Task:
Copy out every line of the data where the word "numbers" is found.

Supplied material:

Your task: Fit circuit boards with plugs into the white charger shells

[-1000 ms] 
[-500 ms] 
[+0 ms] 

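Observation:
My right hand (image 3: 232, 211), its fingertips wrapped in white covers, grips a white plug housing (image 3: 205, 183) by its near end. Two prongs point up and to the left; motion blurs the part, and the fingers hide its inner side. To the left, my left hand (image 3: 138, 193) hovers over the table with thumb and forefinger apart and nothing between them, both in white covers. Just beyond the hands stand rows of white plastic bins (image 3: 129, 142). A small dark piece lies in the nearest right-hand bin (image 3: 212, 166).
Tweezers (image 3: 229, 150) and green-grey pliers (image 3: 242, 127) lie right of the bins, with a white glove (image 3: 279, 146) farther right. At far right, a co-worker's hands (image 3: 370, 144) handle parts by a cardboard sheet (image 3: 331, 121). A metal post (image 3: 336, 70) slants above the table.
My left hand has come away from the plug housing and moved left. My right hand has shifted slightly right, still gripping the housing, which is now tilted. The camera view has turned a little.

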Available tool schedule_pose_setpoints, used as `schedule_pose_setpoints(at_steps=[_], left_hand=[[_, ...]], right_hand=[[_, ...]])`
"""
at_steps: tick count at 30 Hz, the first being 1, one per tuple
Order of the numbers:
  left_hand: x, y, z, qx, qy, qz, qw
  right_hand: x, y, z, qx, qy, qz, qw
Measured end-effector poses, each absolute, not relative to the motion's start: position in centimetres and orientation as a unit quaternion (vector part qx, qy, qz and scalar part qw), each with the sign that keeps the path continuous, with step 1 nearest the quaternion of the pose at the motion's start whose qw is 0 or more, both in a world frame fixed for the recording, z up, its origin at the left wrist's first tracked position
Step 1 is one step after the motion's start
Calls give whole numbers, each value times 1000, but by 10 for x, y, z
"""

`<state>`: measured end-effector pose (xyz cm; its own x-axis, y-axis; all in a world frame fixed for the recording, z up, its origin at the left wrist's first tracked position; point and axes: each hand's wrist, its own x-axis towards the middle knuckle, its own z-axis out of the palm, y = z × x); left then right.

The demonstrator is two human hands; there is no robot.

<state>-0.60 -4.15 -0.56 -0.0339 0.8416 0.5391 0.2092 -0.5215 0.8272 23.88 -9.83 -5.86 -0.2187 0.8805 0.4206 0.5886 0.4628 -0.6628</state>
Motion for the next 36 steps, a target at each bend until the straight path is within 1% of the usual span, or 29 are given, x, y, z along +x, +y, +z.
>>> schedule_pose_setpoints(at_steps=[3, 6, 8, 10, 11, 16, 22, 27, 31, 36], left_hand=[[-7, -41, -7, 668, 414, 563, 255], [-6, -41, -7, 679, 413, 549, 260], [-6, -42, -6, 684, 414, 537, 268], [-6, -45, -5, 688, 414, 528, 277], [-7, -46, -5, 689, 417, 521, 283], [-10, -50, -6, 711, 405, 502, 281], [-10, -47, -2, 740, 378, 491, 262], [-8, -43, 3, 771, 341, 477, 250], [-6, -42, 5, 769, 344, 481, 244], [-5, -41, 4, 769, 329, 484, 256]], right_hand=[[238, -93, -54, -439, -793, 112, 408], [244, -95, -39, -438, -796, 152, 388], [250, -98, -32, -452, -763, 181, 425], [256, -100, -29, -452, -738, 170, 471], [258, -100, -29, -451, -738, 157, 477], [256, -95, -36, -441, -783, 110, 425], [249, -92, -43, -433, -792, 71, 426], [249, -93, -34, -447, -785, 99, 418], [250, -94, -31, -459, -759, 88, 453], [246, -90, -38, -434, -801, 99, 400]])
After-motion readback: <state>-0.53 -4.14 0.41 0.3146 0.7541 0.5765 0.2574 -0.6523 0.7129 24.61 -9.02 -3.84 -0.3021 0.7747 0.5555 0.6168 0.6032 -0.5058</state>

Written reply:
Order of the numbers:
Calls give whole numbers, each value times 1000, but by 10 for x, y, z

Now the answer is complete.